— WHAT YOU HAVE TO DO —
The data should be transcribed in its entirety, word for word.

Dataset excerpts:
---

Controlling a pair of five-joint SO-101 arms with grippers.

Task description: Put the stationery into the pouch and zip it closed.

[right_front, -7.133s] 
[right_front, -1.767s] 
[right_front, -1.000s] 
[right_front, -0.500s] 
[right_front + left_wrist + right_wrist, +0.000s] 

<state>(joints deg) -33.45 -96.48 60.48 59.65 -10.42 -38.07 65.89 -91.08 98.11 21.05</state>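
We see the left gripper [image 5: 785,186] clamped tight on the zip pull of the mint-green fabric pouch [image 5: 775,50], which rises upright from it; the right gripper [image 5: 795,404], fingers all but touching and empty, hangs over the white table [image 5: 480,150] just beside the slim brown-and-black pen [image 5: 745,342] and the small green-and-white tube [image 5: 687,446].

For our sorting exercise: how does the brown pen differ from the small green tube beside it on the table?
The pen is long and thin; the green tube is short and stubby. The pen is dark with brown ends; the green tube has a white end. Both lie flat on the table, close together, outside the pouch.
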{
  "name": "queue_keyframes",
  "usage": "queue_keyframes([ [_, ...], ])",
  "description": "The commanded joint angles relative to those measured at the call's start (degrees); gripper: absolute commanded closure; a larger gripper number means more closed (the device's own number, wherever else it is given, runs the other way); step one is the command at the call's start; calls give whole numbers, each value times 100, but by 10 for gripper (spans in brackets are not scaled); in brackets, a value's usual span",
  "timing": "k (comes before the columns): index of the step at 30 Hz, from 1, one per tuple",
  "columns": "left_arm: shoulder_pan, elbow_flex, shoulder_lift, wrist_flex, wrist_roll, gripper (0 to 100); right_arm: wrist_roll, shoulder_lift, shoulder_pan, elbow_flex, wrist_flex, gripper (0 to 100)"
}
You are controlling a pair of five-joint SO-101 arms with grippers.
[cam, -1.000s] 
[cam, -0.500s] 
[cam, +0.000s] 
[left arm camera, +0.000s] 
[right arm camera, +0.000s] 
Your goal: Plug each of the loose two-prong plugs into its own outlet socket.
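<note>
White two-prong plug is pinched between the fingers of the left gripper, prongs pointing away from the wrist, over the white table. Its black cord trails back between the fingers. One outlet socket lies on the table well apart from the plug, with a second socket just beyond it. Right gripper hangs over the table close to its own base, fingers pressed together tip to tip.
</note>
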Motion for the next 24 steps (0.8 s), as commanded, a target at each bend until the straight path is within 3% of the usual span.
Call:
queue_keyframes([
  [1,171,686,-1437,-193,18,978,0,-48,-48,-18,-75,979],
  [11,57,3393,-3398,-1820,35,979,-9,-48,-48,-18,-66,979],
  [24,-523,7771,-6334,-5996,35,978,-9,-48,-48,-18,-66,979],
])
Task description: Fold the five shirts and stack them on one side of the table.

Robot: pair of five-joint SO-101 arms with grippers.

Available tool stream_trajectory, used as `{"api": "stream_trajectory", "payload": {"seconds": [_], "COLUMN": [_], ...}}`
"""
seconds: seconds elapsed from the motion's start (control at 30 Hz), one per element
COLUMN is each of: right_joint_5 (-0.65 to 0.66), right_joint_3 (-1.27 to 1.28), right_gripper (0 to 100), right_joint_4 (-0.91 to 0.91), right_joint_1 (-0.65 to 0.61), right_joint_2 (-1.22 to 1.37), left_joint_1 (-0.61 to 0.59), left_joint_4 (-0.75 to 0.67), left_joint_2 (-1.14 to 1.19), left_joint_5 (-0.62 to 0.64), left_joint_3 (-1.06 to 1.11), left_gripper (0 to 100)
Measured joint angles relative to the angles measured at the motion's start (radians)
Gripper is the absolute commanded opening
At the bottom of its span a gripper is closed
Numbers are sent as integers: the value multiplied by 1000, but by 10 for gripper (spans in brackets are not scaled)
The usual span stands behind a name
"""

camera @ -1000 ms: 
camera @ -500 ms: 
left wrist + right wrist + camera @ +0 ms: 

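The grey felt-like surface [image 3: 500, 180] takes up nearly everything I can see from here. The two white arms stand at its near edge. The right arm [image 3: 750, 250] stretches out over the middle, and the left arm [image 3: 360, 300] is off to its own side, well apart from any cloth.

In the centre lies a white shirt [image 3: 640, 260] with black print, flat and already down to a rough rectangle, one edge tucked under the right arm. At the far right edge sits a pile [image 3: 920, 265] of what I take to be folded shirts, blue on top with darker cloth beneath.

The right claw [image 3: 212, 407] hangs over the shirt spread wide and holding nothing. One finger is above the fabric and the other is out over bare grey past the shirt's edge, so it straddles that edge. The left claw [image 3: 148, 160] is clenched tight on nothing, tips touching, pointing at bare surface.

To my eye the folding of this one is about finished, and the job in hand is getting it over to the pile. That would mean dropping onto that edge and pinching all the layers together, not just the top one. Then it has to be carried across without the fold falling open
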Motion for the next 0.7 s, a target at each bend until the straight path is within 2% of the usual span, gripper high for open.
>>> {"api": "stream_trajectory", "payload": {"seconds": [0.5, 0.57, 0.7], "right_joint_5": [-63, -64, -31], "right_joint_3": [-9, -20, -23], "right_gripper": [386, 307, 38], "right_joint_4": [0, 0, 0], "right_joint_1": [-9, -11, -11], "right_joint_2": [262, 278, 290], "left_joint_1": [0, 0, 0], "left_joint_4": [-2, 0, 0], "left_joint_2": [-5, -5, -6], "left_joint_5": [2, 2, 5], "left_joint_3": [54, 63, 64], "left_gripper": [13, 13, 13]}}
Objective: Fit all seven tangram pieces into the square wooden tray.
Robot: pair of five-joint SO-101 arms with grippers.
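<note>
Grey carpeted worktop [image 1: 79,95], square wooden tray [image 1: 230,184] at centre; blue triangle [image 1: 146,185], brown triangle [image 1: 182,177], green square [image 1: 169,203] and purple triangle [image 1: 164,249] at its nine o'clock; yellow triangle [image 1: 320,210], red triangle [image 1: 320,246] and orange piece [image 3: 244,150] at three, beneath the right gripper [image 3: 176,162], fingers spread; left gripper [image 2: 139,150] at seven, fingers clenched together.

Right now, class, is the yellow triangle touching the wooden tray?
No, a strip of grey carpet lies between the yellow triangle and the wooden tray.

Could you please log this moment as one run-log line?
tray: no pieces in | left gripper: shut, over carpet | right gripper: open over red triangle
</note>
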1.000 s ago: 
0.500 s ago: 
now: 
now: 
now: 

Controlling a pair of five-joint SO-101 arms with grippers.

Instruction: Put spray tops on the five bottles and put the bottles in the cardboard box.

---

— RESULT BELOW —
Controlling a pair of five-joint SO-101 arms with grippers.

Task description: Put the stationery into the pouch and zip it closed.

[right_front, -7.133s] 
[right_front, -1.767s] 
[right_front, -1.000s] 
[right_front, -0.500s] 
[right_front + left_wrist + right_wrist, +0.000s] 

<state>(joints deg) -33.45 -96.48 60.48 59.65 -10.42 -38.07 65.89 -91.08 98.11 21.05</state>
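We see the left gripper [image 5: 785,186] clamped tight on the zip pull of the mint-green fabric pouch [image 5: 775,50], which rises upright from it; the right gripper [image 5: 795,404], fingers all but touching and empty, hangs over the white table [image 5: 480,150] just beside the slim brown-and-black pen [image 5: 745,342] and the small green-and-white tube [image 5: 687,446].

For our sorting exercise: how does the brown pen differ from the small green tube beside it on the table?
The pen is long and thin; the green tube is short and stubby. The pen is dark with brown ends; the green tube has a white end. Both lie flat on the table, close together, outside the pouch.
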{
  "name": "queue_keyframes",
  "usage": "queue_keyframes([ [_, ...], ])",
  "description": "The commanded joint angles relative to those measured at the call's start (degrees); gripper: absolute commanded closure; a larger gripper number means more closed (the device's own number, wherever else it is given, runs the other way); step one is the command at the call's start; calls give whole numbers, each value times 100, but by 10 for gripper (spans in brackets are not scaled); in brackets, a value's usual span",
  "timing": "k (comes before the columns): index of the step at 30 Hz, from 1, one per tuple",
  "columns": "left_arm: shoulder_pan, elbow_flex, shoulder_lift, wrist_flex, wrist_roll, gripper (0 to 100); right_arm: wrist_roll, shoulder_lift, shoulder_pan, elbow_flex, wrist_flex, gripper (0 to 100)"
}
You are controlling a pair of five-joint SO-101 arms with grippers.
[cam, -1.000s] 
[cam, -0.500s] 
[cam, +0.000s] 
[left arm camera, +0.000s] 
[right arm camera, +0.000s] 
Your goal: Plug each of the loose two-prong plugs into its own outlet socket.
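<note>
White two-prong plug is pinched between the fingers of the left gripper, prongs pointing away from the wrist, over the white table. Its black cord trails back between the fingers. One outlet socket lies on the table well apart from the plug, with a second socket just beyond it. Right gripper hangs over the table close to its own base, fingers pressed together tip to tip.
</note>
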Motion for the next 24 steps (0.8 s), as commanded, a target at each bend until the straight path is within 3% of the usual span.
Call:
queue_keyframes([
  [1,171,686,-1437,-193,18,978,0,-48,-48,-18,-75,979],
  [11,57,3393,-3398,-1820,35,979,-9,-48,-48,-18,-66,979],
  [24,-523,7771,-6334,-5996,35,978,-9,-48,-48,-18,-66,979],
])
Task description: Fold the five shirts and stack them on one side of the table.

Robot: pair of five-joint SO-101 arms with grippers.

Available tool stream_trajectory, used as `{"api": "stream_trajectory", "payload": {"seconds": [_], "COLUMN": [_], ...}}`
"""
seconds: seconds elapsed from the motion's start (control at 30 Hz), one per element
COLUMN is each of: right_joint_5 (-0.65 to 0.66), right_joint_3 (-1.27 to 1.28), right_gripper (0 to 100), right_joint_4 (-0.91 to 0.91), right_joint_1 (-0.65 to 0.61), right_joint_2 (-1.22 to 1.37), left_joint_1 (-0.61 to 0.59), left_joint_4 (-0.75 to 0.67), left_joint_2 (-1.14 to 1.19), left_joint_5 (-0.62 to 0.64), left_joint_3 (-1.06 to 1.11), left_gripper (0 to 100)
Measured joint angles relative to the angles measured at the motion's start (radians)
Gripper is the absolute commanded opening
At the bottom of its span a gripper is closed
Numbers are sent as integers: the value multiplied by 1000, but by 10 for gripper (spans in brackets are not scaled)
The usual span stands behind a name
"""

camera @ -1000 ms: 
camera @ -500 ms: 
left wrist + right wrist + camera @ +0 ms: 

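The grey felt-like surface [image 3: 500, 180] takes up nearly everything I can see from here. The two white arms stand at its near edge. The right arm [image 3: 750, 250] stretches out over the middle, and the left arm [image 3: 360, 300] is off to its own side, well apart from any cloth.

In the centre lies a white shirt [image 3: 640, 260] with black print, flat and already down to a rough rectangle, one edge tucked under the right arm. At the far right edge sits a pile [image 3: 920, 265] of what I take to be folded shirts, blue on top with darker cloth beneath.

The right claw [image 3: 212, 407] hangs over the shirt spread wide and holding nothing. One finger is above the fabric and the other is out over bare grey past the shirt's edge, so it straddles that edge. The left claw [image 3: 148, 160] is clenched tight on nothing, tips touching, pointing at bare surface.

To my eye the folding of this one is about finished, and the job in hand is getting it over to the pile. That would mean dropping onto that edge and pinching all the layers together, not just the top one. Then it has to be carried across without the fold falling open
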Motion for the next 0.7 s, a target at each bend until the straight path is within 2% of the usual span, gripper high for open.
>>> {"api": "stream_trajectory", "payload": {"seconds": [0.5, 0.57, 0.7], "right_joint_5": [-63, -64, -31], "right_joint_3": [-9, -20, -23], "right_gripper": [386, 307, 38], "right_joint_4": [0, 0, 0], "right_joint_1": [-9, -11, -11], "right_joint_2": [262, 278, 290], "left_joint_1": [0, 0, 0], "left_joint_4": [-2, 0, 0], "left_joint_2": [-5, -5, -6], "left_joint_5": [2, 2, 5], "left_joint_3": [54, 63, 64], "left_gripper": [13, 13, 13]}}
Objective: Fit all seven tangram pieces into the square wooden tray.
Robot: pair of five-joint SO-101 arms with grippers.
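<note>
Grey carpeted worktop [image 1: 79,95], square wooden tray [image 1: 230,184] at centre; blue triangle [image 1: 146,185], brown triangle [image 1: 182,177], green square [image 1: 169,203] and purple triangle [image 1: 164,249] at its nine o'clock; yellow triangle [image 1: 320,210], red triangle [image 1: 320,246] and orange piece [image 3: 244,150] at three, beneath the right gripper [image 3: 176,162], fingers spread; left gripper [image 2: 139,150] at seven, fingers clenched together.

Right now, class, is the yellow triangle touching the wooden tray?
No, a strip of grey carpet lies between the yellow triangle and the wooden tray.

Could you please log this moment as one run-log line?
tray: no pieces in | left gripper: shut, over carpet | right gripper: open over red triangle
</note>
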1.000 s ago: 
0.500 s ago: 
now: 
now: 
now: 

Controlling a pair of five-joint SO-101 arms with grippers.

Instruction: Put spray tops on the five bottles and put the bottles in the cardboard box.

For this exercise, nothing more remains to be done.